- **WHAT YOU SHOULD DO**: Line by line, return the material below exactly as it reads.

⁂

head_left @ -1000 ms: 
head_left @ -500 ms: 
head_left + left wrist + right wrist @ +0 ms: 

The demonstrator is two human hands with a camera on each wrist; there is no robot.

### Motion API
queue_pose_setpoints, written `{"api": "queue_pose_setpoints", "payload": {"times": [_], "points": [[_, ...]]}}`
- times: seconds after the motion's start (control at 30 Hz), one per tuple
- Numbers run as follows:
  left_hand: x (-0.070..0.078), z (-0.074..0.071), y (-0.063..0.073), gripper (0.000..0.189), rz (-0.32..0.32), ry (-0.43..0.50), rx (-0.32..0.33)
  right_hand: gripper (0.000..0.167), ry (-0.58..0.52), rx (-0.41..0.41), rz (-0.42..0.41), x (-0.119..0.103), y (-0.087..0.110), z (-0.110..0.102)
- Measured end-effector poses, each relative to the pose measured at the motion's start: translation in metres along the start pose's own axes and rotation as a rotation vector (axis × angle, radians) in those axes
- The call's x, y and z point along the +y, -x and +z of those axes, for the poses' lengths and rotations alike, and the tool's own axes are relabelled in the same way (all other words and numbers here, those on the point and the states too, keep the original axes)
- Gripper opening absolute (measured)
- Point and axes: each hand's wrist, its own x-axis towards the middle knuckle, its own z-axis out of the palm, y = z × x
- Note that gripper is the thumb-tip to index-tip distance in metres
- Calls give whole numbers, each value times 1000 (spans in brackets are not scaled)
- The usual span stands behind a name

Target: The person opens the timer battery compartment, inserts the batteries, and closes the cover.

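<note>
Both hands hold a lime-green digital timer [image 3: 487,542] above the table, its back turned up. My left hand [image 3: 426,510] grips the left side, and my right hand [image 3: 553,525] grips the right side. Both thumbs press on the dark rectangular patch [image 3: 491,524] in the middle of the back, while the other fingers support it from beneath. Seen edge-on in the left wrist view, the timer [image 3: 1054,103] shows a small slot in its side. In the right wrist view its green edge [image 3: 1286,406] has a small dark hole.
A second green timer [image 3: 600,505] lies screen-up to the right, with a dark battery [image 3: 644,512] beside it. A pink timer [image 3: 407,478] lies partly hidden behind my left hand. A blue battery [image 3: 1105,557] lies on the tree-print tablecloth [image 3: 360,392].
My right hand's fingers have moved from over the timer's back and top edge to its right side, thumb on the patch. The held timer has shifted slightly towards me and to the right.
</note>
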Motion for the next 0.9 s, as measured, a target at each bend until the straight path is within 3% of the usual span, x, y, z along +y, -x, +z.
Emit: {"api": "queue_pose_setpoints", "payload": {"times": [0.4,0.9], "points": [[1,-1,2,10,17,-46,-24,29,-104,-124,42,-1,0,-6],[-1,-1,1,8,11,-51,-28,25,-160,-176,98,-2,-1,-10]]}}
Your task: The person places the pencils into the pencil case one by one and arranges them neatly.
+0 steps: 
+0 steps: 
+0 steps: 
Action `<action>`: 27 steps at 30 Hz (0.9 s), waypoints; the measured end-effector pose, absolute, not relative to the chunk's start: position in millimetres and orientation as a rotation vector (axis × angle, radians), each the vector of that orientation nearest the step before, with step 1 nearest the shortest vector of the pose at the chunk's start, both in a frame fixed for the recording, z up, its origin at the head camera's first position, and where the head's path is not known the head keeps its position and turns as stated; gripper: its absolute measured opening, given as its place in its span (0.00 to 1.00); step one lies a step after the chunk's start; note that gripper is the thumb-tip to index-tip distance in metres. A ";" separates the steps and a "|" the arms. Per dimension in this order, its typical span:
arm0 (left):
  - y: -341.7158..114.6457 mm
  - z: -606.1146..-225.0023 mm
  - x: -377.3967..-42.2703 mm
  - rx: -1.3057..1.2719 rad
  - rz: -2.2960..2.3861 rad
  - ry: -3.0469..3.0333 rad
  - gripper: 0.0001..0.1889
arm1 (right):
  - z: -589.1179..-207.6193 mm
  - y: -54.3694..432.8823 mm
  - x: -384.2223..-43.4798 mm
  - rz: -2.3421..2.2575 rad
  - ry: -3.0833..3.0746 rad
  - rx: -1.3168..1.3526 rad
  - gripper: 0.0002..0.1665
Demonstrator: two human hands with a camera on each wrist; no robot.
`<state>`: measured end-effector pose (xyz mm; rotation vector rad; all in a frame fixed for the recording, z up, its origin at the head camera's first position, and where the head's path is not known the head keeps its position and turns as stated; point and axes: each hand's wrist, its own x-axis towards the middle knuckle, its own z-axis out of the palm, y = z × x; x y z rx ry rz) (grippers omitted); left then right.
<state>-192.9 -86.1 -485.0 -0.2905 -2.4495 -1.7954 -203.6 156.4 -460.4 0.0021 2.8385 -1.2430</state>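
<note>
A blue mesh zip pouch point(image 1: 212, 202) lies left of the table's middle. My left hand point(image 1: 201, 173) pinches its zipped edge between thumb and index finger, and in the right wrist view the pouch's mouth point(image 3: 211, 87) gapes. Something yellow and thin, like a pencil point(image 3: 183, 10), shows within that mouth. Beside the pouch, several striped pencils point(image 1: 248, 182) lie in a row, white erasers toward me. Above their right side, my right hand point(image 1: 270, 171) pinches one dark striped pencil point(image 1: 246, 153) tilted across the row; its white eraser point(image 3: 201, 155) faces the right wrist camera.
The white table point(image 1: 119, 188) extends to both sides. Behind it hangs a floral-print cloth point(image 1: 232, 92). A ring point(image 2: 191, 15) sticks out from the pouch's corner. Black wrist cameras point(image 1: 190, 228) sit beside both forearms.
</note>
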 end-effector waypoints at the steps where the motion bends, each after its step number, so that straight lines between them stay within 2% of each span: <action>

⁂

- **REPLY**:
head_left @ -1000 ms: 
head_left @ -500 ms: 
head_left + left wrist + right wrist @ +0 ms: 

The demonstrator is two human hands with a camera on each wrist; there is no robot.

### Motion API
queue_pose_setpoints, written `{"api": "queue_pose_setpoints", "payload": {"times": [_], "points": [[_, ...]]}}`
- times: seconds after the motion's start (control at 30 Hz), one per tuple
- Numbers run as follows:
  left_hand: x (-0.070..0.078), z (-0.074..0.071), y (-0.063..0.073), gripper (0.000..0.189), rz (-0.32..0.32), ry (-0.43..0.50), rx (-0.32..0.33)
  right_hand: gripper (0.000..0.167), ry (-0.58..0.52), rx (-0.41..0.41), rz (-0.42..0.41), x (-0.119..0.103), y (-0.087..0.110), z (-0.110..0.102)
- Measured end-effector poses, each relative to the pose measured at the motion's start: translation in metres along the start pose's own axes and rotation as a rotation vector (axis × angle, radians) in those axes
- The call's x, y and z point along the +y, -x and +z of those axes, for the poses' lengths and rotations alike, and the tool's own axes are relabelled in the same way (all other words and numbers here, those on the point and the states too, keep the original axes)
- Gripper opening absolute (measured)
- Point and axes: each hand's wrist, its own x-axis towards the middle knuckle, its own z-axis out of the palm, y = z × x
- Note that gripper is the thumb-tip to index-tip distance in metres
- Calls give whole numbers, each value times 1000 (spans in brackets are not scaled)
- The usual span stands behind a name

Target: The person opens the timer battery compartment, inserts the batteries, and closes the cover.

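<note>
Both hands hold a lime-green digital timer [image 3: 487,542] above the table, its back turned up. My left hand [image 3: 426,510] grips the left side, and my right hand [image 3: 553,525] grips the right side. Both thumbs press on the dark rectangular patch [image 3: 491,524] in the middle of the back, while the other fingers support it from beneath. Seen edge-on in the left wrist view, the timer [image 3: 1054,103] shows a small slot in its side. In the right wrist view its green edge [image 3: 1286,406] has a small dark hole.
A second green timer [image 3: 600,505] lies screen-up to the right, with a dark battery [image 3: 644,512] beside it. A pink timer [image 3: 407,478] lies partly hidden behind my left hand. A blue battery [image 3: 1105,557] lies on the tree-print tablecloth [image 3: 360,392].
My right hand's fingers have moved from over the timer's back and top edge to its right side, thumb on the patch. The held timer has shifted slightly towards me and to the right.
</note>
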Motion for the next 0.9 s, as measured, a target at each bend until the straight path is within 3% of the usual span, x, y, z along +y, -x, +z.
Emit: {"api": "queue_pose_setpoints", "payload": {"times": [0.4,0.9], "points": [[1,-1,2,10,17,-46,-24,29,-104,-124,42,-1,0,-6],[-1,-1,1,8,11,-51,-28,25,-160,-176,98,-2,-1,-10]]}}
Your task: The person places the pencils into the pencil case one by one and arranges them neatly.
+0 steps: 
+0 steps: 
+0 steps: 
Action `<action>`: 27 steps at 30 Hz (0.9 s), waypoints; the measured end-effector pose, absolute, not relative to the chunk's start: position in millimetres and orientation as a rotation vector (axis × angle, radians), each the vector of that orientation nearest the step before, with step 1 nearest the shortest vector of the pose at the chunk's start, both in a frame fixed for the recording, z up, its origin at the head camera's first position, and where the head's path is not known the head keeps its position and turns as stated; gripper: its absolute measured opening, given as its place in its span (0.00 to 1.00); step one lies a step after the chunk's start; note that gripper is the thumb-tip to index-tip distance in metres. A ";" separates the steps and a "|" the arms. Per dimension in this order, its typical span:
arm0 (left):
  - y: -341.7158..114.6457 mm
  - z: -606.1146..-225.0023 mm
  - x: -377.3967..-42.2703 mm
  - rx: -1.3057..1.2719 rad
  - rz: -2.2960..2.3861 rad
  - ry: -3.0469..3.0333 rad
  - gripper: 0.0001..0.1889
arm1 (right):
  - z: -589.1179..-207.6193 mm
  - y: -54.3694..432.8823 mm
  - x: -384.2223..-43.4798 mm
  - rz: -2.3421..2.2575 rad
  - ry: -3.0833..3.0746 rad
  - rx: -1.3168..1.3526 rad
  - gripper: 0.0002..0.1665
Demonstrator: two human hands with a camera on each wrist; no robot.
`<state>`: measured end-effector pose (xyz mm; rotation vector rad; all in a frame fixed for the recording, z up, its origin at the head camera's first position, and where the head's path is not known the head keeps its position and turns as stated; point and axes: each hand's wrist, its own x-axis towards the middle knuckle, its own z-axis out of the palm, y = z × x; x y z rx ry rz) (grippers omitted); left then right.
<state>-192.9 -86.1 -485.0 -0.2905 -2.4495 -1.7954 -203.6 156.4 -460.4 0.0021 2.8385 -1.2430</state>
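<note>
A blue mesh zip pouch point(image 1: 212, 202) lies left of the table's middle. My left hand point(image 1: 201, 173) pinches its zipped edge between thumb and index finger, and in the right wrist view the pouch's mouth point(image 3: 211, 87) gapes. Something yellow and thin, like a pencil point(image 3: 183, 10), shows within that mouth. Beside the pouch, several striped pencils point(image 1: 248, 182) lie in a row, white erasers toward me. Above their right side, my right hand point(image 1: 270, 171) pinches one dark striped pencil point(image 1: 246, 153) tilted across the row; its white eraser point(image 3: 201, 155) faces the right wrist camera.
The white table point(image 1: 119, 188) extends to both sides. Behind it hangs a floral-print cloth point(image 1: 232, 92). A ring point(image 2: 191, 15) sticks out from the pouch's corner. Black wrist cameras point(image 1: 190, 228) sit beside both forearms.
</note>
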 end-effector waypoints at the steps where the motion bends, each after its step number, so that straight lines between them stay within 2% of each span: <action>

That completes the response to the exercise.